The End is Nigh

So I gave myself a deadline of Easter to finish my latest work. That’s seven weeks to do a rough draft of the final episode of my Celtic fairytale. Eight chapters remain. So if I do the math that’s…’carry the one…move that column there…divide by x…and voila!’  That’s one-and-a-bit chapters per week to meet the deadline.  Should be simple right? Strangely, I know how it ends and these final chapters will be fairly dynamic and taut meaning the words should literally fall onto the page (here’s hoping).

Probably what many writers go through when the reach that final twenty percent is ‘Will my end do justice to all that has gone before?’ and in truth you probably won’t know until someone other than you reads it. That’s not to say you shouldn’t read your work before you give it to someone else to read. In fact you should probably read it a few times. Whether you are entirely happy with it or not, the good news is you can change the ending. As I said last week, it helps to know the whole story before you begin but there can always be nuances and acts of characters that change to affect the outcome.

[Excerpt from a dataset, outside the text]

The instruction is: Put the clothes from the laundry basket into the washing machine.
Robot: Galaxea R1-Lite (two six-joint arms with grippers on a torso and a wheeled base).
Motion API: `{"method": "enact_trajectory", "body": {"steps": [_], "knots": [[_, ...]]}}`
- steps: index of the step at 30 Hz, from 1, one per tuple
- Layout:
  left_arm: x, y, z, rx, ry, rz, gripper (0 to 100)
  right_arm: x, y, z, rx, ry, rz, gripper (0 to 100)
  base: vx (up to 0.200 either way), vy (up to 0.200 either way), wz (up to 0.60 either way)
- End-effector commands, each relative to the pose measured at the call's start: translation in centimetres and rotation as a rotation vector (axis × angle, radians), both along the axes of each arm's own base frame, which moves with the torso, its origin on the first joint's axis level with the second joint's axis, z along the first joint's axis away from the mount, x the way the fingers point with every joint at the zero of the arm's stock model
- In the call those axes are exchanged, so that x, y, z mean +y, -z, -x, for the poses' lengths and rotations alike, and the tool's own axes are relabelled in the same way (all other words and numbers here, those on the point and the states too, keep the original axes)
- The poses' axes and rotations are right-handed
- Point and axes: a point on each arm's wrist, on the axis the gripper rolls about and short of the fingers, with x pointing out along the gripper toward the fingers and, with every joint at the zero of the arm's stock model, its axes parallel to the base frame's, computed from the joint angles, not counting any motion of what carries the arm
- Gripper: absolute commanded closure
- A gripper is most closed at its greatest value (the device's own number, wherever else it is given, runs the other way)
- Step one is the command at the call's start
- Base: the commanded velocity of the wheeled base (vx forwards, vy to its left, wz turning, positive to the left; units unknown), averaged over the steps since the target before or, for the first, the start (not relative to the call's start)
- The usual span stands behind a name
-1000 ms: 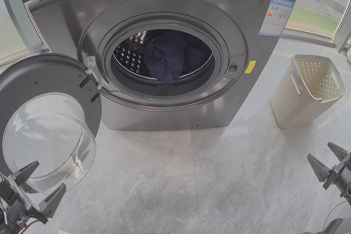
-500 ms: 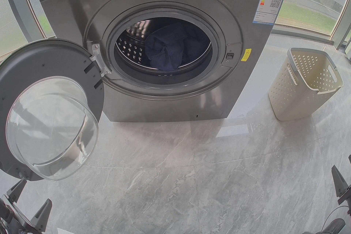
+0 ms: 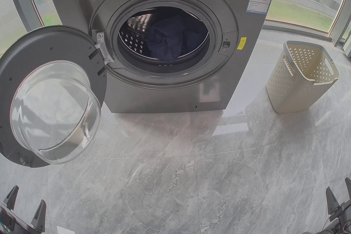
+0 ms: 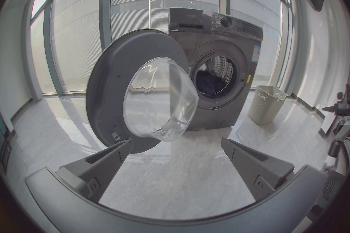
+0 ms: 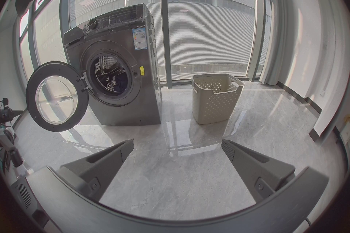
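**Two empty grippers, one loaded drum**

Both arms hang well back from the washing machine (image 3: 146,99). The left gripper (image 3: 28,195) has its fingers spread wide with nothing between them, and the right gripper (image 3: 338,185) is just the same. Dark clothes (image 3: 172,39) lie inside the machine's drum. The laundry basket (image 3: 289,88) stands to the machine's right, near it but apart. We judge the loading all but done. The next move calls for a check of the basket's bottom, then perhaps the door (image 3: 44,48), swung open at the machine's left. From the head view we look down into the basket and see bare perforated wall, no cloth. The right wrist view gives it side on, its floor hidden.
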Motion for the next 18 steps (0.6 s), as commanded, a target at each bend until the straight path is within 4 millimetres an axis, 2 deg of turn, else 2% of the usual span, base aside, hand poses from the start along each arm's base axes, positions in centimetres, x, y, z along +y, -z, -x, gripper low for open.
{"method": "enact_trajectory", "body": {"steps": [1, 10, 18], "knots": [[-0.14, 1.34, 0.54, 0.018, -0.045, -0.020, 0, 0.07, 0.31, 0.48, -0.073, 0.029, 0.003, 0, 0.000, 0.000, 0.00], [-0.14, 1.38, 0.53, 0.015, -0.045, -0.018, 0, 0.22, 0.61, 0.45, -0.046, -0.045, 0.056, 0, 0.000, 0.000, 0.00], [-0.14, 1.36, 0.51, 0.015, -0.045, -0.015, 0, 0.22, 0.61, 0.45, -0.046, -0.042, 0.056, 0, 0.000, 0.200, 0.00]]}}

Will this kind of view inspire me in a new land?

Will I be inspired to write in Germany?

When we look at fairytales as the rule, the writers of each intend for that main character or characters to live happily ever after. They don’t get to the end and think ‘They lived happily for a couple of years until the mortgage repayments got too big for the palatial home(literally) they lived in. The family that they started grew bigger and those romantic intimate moments were fewer and further between so the prince sought refuge in the arms of another maiden and the princess locked herself in the tallest tower so she wouldn’t have to be dealin’ with all that guff. And there she waits till this day’. That’s probably not the ending you were looking for but it sounds strangely familiar doesn’t it?

The most important thing is that there is consistency in your ending . What I mean to say is that you simply stay true to the model that you have worked with for the rest of the book. The last thing you want is that everything seems to be thrown in as you try to create that big bang finale. While entertaining them, you may well end up estranging the reader in your attempts to impress with a box of tricks. Sometimes one very good trick is enough. Take me for example. I don’t really do flashy endings. One foot is always firmly planted in reality. It is the constant grounding that I need as I try and make my words relate to more than just a small audience. That’s not to say I won’t surprise but that surprise will more often come from one aspect than from many. In essence you are trying to keep things as simple as possible while still endearing the reader. It’s not that easy when you think about it.

While my Celtic fairytale draws to its conclusion, a new story is only beginning. Bonn, Germany is my family’s next port of call and home for the next few years. While we are there I will be very near those areas that the Grimm Brothers were inspired to write their classics. Tales such as Snow White, Cinderella and Rapunzel were all written in the regions of Westphalia and Saxony. When you look at their influence over the last two hundred years I can’t think of a better place to start my next story.